OSAC Registry Ribbon

The following OSAC Proposed Standard has been added to the OSAC Registry, effective June 4, 2024.  

Standards Open for Comment 

SDO Published Standards Under Consideration for the OSAC Registry

The OSAC Registry approval process for published standards is used to review existing SDO published standards for technical quality and placement on the Registry. Please submit your comments by 11:59 p.m. ET on July 1, 2024, on whether the following SDO published standards should be included on the Registry:

  • ANSI/ASB Standard 134, Standard for Analyzing Pathological Conditions and Anomalies in Forensic Anthropology. 2021. 1st. Ed. Submit your comments here.
  • ANSI/ASB Standard 135, Scene Detection and Processing in Forensic Anthropology. 2023. 1st. Ed. Submit your comments here.
  • ANSI/ASB Standard 146, Standard for Resolving Commingled Remains in Forensic Anthropology. 2021. 1st. Ed. Submit your comments here.
  • ANSI/ASB Standard 154, Standard for Training on Testimony for Forensic Biology. 2024. 1st. Ed. Submit your comments here.

OSAC Proposed Standards Under Consideration for the OSAC Registry

The following OSAC Proposed Standards are being considered for the OSAC Registry and are open for comment. To be considered, comments must be placed in the OSAC Comment Form and sent to comments [at] (comments[at]nist[dot]gov) by 11:59 p.m. ET on July 1, 2024

Standards Open for Comment at Standards Development Organizations (SDOs)

There are 16 forensic science standards currently open for public comment at:

  • Academy Standards Board (ASB):
    • crime scene investigation and medicolegal death investigation standards with a public comment deadline of June 17, 2024. 
    • firearms & toolmarks, friction ridge, and medicolegal death investigation standards with a public comment deadline of July 8, 2024.
  • ASTM: gunshot residue, fire debris and explosives, trace materials, and interdisciplinary standards with a public comment deadline of June 17, 2024. 

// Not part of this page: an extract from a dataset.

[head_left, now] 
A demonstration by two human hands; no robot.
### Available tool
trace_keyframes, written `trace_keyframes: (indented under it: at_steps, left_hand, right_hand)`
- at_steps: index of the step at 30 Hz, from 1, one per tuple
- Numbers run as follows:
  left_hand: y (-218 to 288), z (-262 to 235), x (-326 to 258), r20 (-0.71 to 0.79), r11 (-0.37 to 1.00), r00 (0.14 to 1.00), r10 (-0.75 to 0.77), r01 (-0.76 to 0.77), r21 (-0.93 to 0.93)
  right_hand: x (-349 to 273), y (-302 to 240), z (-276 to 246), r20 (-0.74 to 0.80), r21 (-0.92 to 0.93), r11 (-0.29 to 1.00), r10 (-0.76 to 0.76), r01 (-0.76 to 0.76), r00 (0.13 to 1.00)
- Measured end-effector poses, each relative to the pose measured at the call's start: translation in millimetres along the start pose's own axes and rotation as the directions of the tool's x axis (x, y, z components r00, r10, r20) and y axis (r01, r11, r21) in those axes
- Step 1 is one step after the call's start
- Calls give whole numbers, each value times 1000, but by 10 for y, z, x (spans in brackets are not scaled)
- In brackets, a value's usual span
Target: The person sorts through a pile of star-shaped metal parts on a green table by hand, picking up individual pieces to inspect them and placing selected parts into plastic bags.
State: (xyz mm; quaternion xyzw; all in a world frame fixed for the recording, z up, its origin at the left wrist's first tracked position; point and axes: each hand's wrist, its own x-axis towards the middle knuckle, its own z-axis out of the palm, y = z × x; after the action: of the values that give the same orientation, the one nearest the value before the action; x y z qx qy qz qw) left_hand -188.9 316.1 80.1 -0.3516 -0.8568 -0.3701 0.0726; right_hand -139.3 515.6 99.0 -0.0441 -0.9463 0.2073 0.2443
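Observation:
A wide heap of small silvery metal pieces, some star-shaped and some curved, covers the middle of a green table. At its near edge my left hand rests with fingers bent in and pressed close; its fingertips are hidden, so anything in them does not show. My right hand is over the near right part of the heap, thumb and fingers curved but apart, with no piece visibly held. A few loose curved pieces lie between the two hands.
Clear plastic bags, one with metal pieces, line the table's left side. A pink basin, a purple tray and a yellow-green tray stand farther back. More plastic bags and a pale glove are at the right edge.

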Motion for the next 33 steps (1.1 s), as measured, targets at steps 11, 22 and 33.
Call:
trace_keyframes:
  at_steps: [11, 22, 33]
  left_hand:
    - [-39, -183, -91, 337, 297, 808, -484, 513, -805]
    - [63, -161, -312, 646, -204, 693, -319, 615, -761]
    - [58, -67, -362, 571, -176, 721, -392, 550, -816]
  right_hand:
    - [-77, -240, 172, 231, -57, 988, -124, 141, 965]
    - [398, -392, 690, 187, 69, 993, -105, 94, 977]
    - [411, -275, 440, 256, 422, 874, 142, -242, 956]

Visit OSAC’s Standards Open for Comment webpage to access these documents and for the instructions on how to submit your comments. 

SDO Updates 

New Published Standards

From the ASB:

From ASTM International:

  • ANSI/ASTM E2917-24a, Practice for Forensic Science Practitioner Training, Continuing Education, and Professional Development Programs (revision of ANSI/ASTM E2917-2024 with the addition of an annex for scene investigator training, continuing education, professional development, certification/licensure and accreditation). 
    • NOTE: ANSI/ASTM E2917-19a is currently on the OSAC Registry.

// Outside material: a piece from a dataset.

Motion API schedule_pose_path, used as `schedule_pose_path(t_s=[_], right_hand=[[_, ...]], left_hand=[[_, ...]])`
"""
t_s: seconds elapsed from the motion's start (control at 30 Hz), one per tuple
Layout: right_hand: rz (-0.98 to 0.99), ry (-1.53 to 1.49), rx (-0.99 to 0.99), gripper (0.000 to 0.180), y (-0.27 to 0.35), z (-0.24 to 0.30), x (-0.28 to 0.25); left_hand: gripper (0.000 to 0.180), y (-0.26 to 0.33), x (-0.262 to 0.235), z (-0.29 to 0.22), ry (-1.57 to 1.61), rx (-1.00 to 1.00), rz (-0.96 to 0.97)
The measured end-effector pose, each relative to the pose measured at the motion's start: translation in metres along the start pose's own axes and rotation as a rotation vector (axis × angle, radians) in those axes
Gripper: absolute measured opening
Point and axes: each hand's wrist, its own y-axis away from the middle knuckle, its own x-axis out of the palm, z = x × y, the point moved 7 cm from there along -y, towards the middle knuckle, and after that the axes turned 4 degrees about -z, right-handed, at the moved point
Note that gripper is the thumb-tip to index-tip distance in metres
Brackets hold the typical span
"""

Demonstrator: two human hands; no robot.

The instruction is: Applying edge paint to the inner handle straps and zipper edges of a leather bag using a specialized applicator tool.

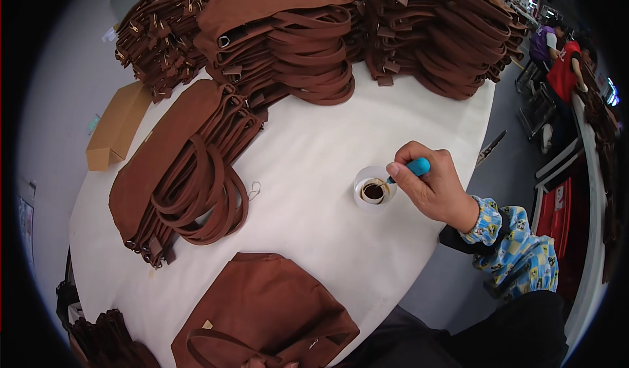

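Observation:
My right hand [429, 181] is closed round the teal handle [418, 166] of a small thin-tipped tool. Its tip reaches down into a small round white cup [362, 201] with dark brown liquid in it. A brown bag [262, 296] with a strap lies flat on the white table [314, 171], close in front of me. Only a sliver of my left hand [265, 364] shows, at the lower edge against the bag; its grip is cut off from view. A patterned blue and yellow sleeve [517, 250] covers my right forearm.
Left of the cup lies a stack of brown bags [170, 165] with looped handles. Taller bag stacks [275, 40] line the far side, beside a pile of brown pieces [160, 40] with metal parts. A cardboard box [118, 125] stands far left. People [563, 73] work at right.

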Motion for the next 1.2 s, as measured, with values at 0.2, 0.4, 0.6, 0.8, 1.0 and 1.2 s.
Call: schedule_pose_path(t_s=[0.2,0.4,0.6,0.8,1.0,1.2], right_hand=[[0.004,0.050,-0.014,0.019,-0.0009,-0.0010,0.0024],[0.002,0.049,-0.014,0.019,-0.0001,-0.0042,0.0025],[0.012,0.061,-0.012,0.020,0.0010,-0.0042,0.0036],[0.023,0.073,-0.007,0.020,0.0011,-0.0045,0.0046],[0.032,0.094,-0.001,0.021,-0.0001,-0.0069,0.0066],[0.024,0.094,-0.009,0.021,0.0005,-0.0081,0.0059]], left_hand=[[0.031,0.0001,-0.0004,0.0008,-0.032,0.002,0.002],[0.033,-0.0010,-0.0003,-0.0014,-0.042,0.014,0.002],[0.034,-0.0001,-0.0008,-0.0010,-0.033,0.002,0.007],[0.035,0.0002,-0.0007,-0.0008,-0.035,0.010,0.001],[0.035,-0.0012,-0.0003,-0.0006,-0.027,0.008,0.005],[0.035,-0.0003,-0.0002,0.0008,-0.028,0.017,-0.005]])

Work Proposals for New or Revised Standards

On May 17, 2024, a Project Initiation Notification System (PINS) was published on pages 2-4 and 6  in the ANSI Standards Action. This will begin ASB’s and ADA’s work on the following standards:


  • ASB Standard 022-202x, Standard for Forensic DNA Analysis Training Programs (revision of ANSI/ASB Standard 022-19, which is currently on the OSAC Registry). This standard provides the requirements for a forensic DNA laboratory’s training program in DNA analysis including data interpretation, comparison, statistical analysis, reporting, and testimony.
  • ASB Standard 040-202x, Standard for Forensic DNA Interpretations and Comparison Protocols (revision of ANSI/ASB Standard 040-19, which is currently on the OSAC Registry). This document sets requirements for a forensic laboratory’s DNA interpretation and comparison protocol. This document applies to any type of DNA testing technology and methodology used including, but not limited to, STR testing, DNA sequencing, SNP testing, haplotype testing, and traditional and rapid protocols.
  • ASB Standard 105 e2-202x, Minimum Education Requirements for Firearm and Toolmark Examiner Trainees (revision of ANSI/ASB Standard 105-21). This document provides the minimum education requirements for forensic laboratory applicants and employees entering a training program in firearm and toolmark examination. This document does not apply to previously trained and qualified firearm and toolmark examiners who may be temporarily referred to as trainees when they change employment.
  • ASB Best Practice Recommendation 210-202x, Best Practice Recommendation for Population Affinity Estimation in Forensic Anthropology (new standard). This document provides best practices, guidelines, and preferred morphological and metric methods for estimation of population affinity from adult skeletal remains. This document does not provide minimum requirements for estimating population affinity as these are covered in ANSI/ASB Standard 132.
  • ASB Best Practice Recommendation 211-202x, Best Practice Recommendation for Sex Estimation in Forensic Anthropology (new standard). This document provides best practices, guidelines, and preferred morphological and metric methods for estimation of sex from adult skeletal remains. This document does not provide minimum requirements for estimating sex as these are covered in ANSI/ASB Standard 090.
  • ASB Best Practice Recommendation 212-202x, Best Practice Recommendation for Stature Estimation in Forensic Anthropology (new standard). This document provides best practices, guidelines, and preferred metric methods for estimation of stature from skeletal remains. This document does not provide minimum requirements for estimating stature as those are covered in ANSI/ASB Standard 045.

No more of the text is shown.